## WHAT YOU WILL DO:
For the word "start", return each line of the data in which it occurs.

(Dataset entries)
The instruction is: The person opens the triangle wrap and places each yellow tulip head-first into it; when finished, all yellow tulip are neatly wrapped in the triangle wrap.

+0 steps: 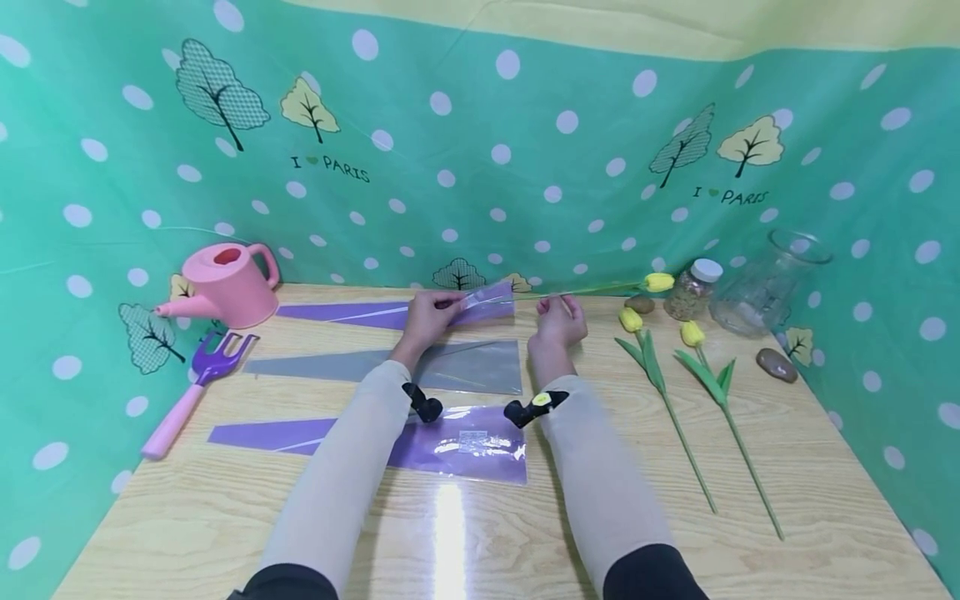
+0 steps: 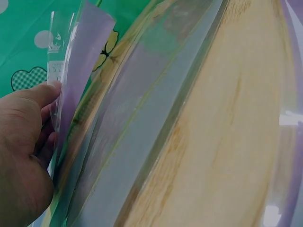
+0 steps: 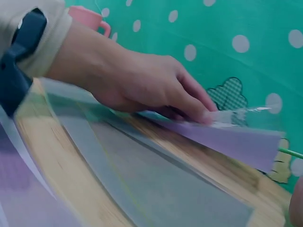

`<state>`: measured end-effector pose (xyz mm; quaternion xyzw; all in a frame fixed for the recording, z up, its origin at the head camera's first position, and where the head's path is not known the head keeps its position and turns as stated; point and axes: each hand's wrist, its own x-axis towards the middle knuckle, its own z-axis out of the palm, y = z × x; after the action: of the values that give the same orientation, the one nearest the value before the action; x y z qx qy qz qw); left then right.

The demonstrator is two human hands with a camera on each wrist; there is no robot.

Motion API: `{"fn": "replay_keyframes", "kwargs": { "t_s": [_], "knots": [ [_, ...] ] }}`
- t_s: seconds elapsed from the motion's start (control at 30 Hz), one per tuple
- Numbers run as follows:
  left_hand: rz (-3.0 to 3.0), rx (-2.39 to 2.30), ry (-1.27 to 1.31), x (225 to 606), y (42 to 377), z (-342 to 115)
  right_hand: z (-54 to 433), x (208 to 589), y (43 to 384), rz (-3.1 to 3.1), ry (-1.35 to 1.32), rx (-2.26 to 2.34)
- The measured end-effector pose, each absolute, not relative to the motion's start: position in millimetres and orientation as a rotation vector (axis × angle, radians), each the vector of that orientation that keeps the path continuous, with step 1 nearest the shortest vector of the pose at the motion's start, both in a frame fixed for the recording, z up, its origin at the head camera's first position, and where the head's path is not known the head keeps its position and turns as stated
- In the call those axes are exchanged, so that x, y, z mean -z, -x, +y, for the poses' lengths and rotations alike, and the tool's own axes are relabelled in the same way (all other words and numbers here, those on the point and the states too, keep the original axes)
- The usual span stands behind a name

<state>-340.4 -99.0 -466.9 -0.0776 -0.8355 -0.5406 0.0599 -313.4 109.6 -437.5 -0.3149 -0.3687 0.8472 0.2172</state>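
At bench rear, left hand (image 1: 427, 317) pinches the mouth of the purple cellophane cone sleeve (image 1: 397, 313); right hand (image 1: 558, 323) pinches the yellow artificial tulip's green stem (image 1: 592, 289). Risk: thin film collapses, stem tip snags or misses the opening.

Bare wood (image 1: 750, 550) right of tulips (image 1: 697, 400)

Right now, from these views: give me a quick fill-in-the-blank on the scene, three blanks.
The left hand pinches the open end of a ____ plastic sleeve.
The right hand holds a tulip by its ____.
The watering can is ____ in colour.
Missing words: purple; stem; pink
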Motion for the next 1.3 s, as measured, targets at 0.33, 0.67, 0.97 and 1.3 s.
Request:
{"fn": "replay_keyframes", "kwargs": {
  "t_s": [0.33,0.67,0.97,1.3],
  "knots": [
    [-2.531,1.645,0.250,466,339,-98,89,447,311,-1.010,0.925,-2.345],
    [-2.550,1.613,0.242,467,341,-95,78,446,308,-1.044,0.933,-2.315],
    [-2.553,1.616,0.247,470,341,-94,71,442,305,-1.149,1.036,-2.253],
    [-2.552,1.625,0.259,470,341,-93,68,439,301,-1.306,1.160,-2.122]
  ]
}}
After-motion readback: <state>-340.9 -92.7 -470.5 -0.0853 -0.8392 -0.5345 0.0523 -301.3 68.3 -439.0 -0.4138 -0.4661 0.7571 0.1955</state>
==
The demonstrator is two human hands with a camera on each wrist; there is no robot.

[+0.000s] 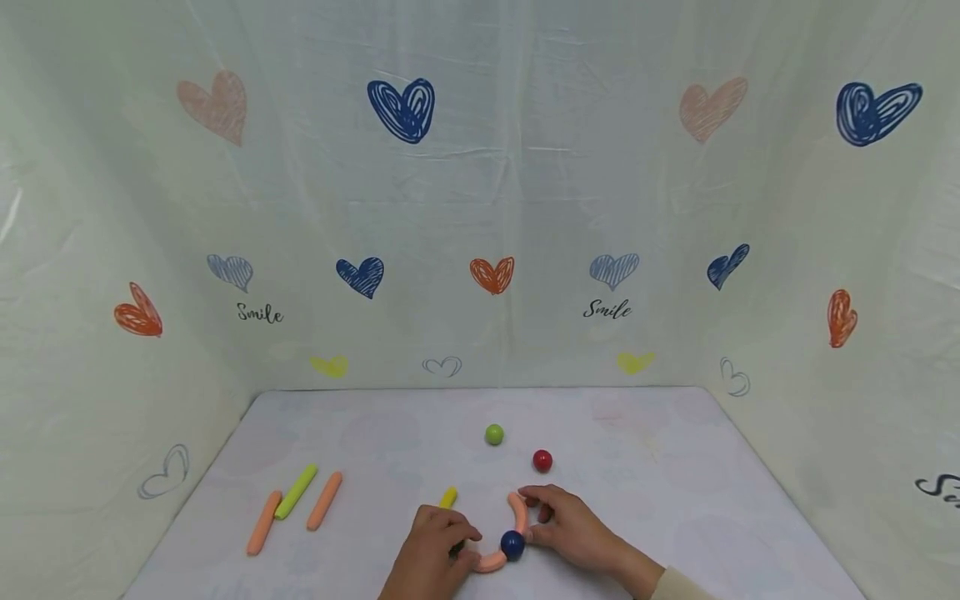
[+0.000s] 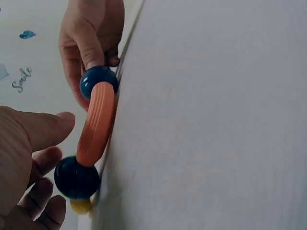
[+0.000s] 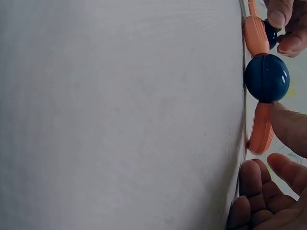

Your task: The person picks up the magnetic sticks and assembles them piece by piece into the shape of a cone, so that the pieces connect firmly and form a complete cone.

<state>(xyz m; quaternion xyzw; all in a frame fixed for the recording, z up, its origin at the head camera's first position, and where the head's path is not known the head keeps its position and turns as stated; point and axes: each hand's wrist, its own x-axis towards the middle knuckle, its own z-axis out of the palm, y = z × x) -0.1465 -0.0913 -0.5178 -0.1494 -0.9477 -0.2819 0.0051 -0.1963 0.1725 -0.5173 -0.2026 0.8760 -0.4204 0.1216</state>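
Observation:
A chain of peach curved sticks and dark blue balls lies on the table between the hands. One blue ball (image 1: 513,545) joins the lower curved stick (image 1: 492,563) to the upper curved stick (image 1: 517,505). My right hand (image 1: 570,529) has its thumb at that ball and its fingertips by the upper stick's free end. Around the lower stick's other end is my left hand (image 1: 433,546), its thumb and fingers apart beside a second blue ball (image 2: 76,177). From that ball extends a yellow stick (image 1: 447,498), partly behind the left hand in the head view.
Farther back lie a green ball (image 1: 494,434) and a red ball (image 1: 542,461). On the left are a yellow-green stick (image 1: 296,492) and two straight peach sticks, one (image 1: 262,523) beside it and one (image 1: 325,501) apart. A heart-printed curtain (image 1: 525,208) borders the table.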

## EXERCISE RESPONSE:
- t_s: seconds elapsed from the motion's start (control at 30 Hz), one per tuple
- The measured end-effector pose, each absolute, not relative to the motion's start: position in millimetres and orientation as a rotation vector (axis × angle, radians), each the vector of that orientation that keeps the path continuous, with step 1 nearest the shortest vector of the pose at the motion's start, both in a frame fixed for the recording, z up, its origin at the head camera's first position, and where the head's path is not known the head keeps its position and turns as stated

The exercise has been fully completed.